The Anglican diocese's plans to replace its bishop's house with townhouses in a Campbell street are at an impasse after the ACT planning minister refused to scrap the land's below-market lease.
Planning Minister Mick Gentleman's decision leaves the future of the proposed build uncertain, but has won applause from residents who feared it would overcrowd the quiet street.
Plans to build eight double-storey townhouses for the aged at Rosenthal Street hinged partly on the church's bid to have the government cancel the land's status as property granted at below-market value.
Another block in Deakin, the former St Luke's Anglican Church site on Newdegate Street, was also destined for units if the government agreed to rescind its concessional lease.
The diocese proposed the developments as it looked to raise revenue that would fund compensation for abuse survivors.
Mr Gentleman rejected the diocese's applications to remove the concessional leases, finding it wasn't in the public interest.

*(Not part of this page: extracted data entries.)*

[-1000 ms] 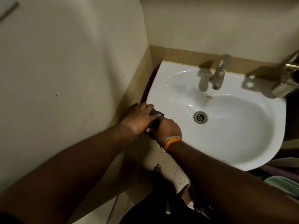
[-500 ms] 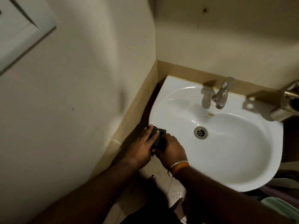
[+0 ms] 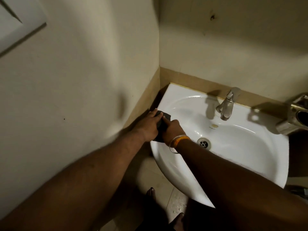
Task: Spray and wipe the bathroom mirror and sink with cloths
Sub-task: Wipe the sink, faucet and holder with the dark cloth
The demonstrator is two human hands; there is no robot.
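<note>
Hands meet at the near-left rim of the white sink (image 3: 250,164), both on a small dark cloth (image 3: 164,118) bunched there, close to the tan wall tile. The left hand (image 3: 146,127) lies over the cloth with its fingers fairly straight and close together, pressing down; the right hand (image 3: 173,130), wearing an orange band at the wrist, has its fingers curled onto the cloth's inner edge, though how tightly cannot be told. The cloth sits half on the rim, and its lower end hangs toward the outer edge. Risk lies mainly there: on wet glazed porcelain, a push toward the wall could carry the cloth off the rim into the dark gap beside the tile, or down to the floor. The floor tiles (image 3: 176,205) below show water drops near the person's bare feet, so leaning harder over the basin could cost footing. The tap (image 3: 227,105) stands well apart from the hands.
</note>
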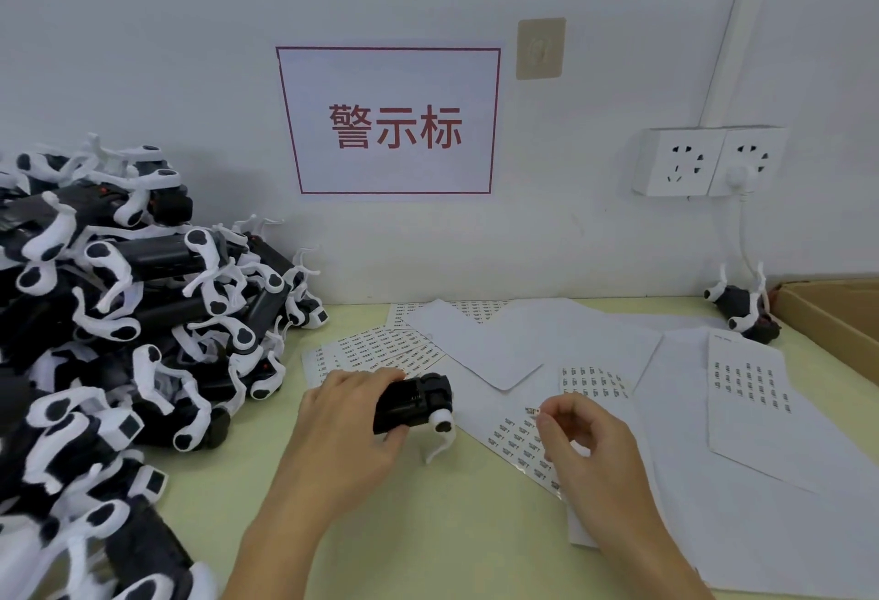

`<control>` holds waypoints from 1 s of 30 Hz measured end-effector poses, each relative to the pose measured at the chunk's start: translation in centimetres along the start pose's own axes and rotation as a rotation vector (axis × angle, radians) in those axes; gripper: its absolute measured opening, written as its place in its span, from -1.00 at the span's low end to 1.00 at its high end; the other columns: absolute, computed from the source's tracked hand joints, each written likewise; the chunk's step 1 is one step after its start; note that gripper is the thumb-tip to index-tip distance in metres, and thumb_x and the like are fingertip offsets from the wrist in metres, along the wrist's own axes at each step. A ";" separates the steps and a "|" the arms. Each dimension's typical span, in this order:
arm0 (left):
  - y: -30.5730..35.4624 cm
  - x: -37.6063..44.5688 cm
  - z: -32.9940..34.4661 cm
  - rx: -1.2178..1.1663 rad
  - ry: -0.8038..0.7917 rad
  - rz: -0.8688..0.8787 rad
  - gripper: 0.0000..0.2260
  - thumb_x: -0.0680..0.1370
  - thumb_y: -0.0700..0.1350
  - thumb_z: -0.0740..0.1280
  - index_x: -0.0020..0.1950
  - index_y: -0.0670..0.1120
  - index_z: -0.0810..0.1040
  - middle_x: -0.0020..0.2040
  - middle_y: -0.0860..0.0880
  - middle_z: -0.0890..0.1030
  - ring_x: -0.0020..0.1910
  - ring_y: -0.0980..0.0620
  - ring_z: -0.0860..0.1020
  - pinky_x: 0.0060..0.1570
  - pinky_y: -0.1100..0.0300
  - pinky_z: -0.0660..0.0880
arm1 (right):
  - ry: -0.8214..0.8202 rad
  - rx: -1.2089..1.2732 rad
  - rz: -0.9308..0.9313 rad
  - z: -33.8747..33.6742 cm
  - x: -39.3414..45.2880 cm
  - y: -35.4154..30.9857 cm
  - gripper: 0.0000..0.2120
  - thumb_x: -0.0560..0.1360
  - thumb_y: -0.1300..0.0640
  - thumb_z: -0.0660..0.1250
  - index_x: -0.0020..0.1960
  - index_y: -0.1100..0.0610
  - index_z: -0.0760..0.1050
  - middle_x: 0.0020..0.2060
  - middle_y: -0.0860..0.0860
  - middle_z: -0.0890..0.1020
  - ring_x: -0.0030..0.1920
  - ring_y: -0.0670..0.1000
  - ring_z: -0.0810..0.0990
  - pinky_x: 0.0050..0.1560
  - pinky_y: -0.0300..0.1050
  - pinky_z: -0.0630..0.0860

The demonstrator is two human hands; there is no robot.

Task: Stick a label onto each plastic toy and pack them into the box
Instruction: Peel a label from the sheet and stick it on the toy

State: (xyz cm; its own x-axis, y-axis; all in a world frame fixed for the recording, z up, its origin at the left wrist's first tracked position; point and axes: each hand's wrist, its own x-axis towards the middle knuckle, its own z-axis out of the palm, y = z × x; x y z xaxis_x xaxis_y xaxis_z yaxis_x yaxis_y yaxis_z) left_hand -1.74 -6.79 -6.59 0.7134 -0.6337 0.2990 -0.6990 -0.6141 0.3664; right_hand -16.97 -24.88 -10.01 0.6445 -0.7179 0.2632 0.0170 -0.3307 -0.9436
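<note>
The black plastic toy (413,404) sits low on the pale green counter (428,528) in my left hand (354,414), my fingers curled over its top and my thumb under its near edge, its white curved arm with a black spot sticking out toward my right hand (578,433). That hand pinches a small printed label (532,409) between thumb and forefinger, just right of the toy and above the label sheets (518,445). A big heap of the same black-and-white toys (119,314) lies to the left, one more toy (742,307) lies beside the cardboard box (827,319) at the far right.
</note>
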 end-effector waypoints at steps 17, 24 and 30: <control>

A government spokesman said the decision didn't sink the development plans, and confirmed the independent Planning and Land Authority would still consider approving the projects.
Diocese general manager Trevor Ament said it would consider its next step once it learnt the reasons for the rejections, adding that the developments were consistent with its mission.
"We are not in a position to outline what future options are available to us," he said.
Mr Gentleman also refused applications to remove concessional status for Canberra Services Club leases this week. It is understood the decisions are unprecedented.
Asked about the series of refusals, the government spokesman said each application was assessed individually on its own merits.
Mr Gentleman considered submissions from the public and advice from the planning directorate before rejecting applications for the Campbell and Deakin sites.
"The minister also considered the potential disadvantages to the community if the lease was varied to include other uses and the importance of preserving existing community land for use by all members of the community," the spokesman said.
Rosenthal Street resident Tanya Morgan, who opposes the diocese's plans, said the government's decision was an important win for the Campbell community.
"Good sense seems to have prevailed. In our view, this has always been an excessive development proposal for this block of land," she said.
"It has always seemed to us as highly intrusive in the residential Campbell setting and sure to generate serious traffic issues."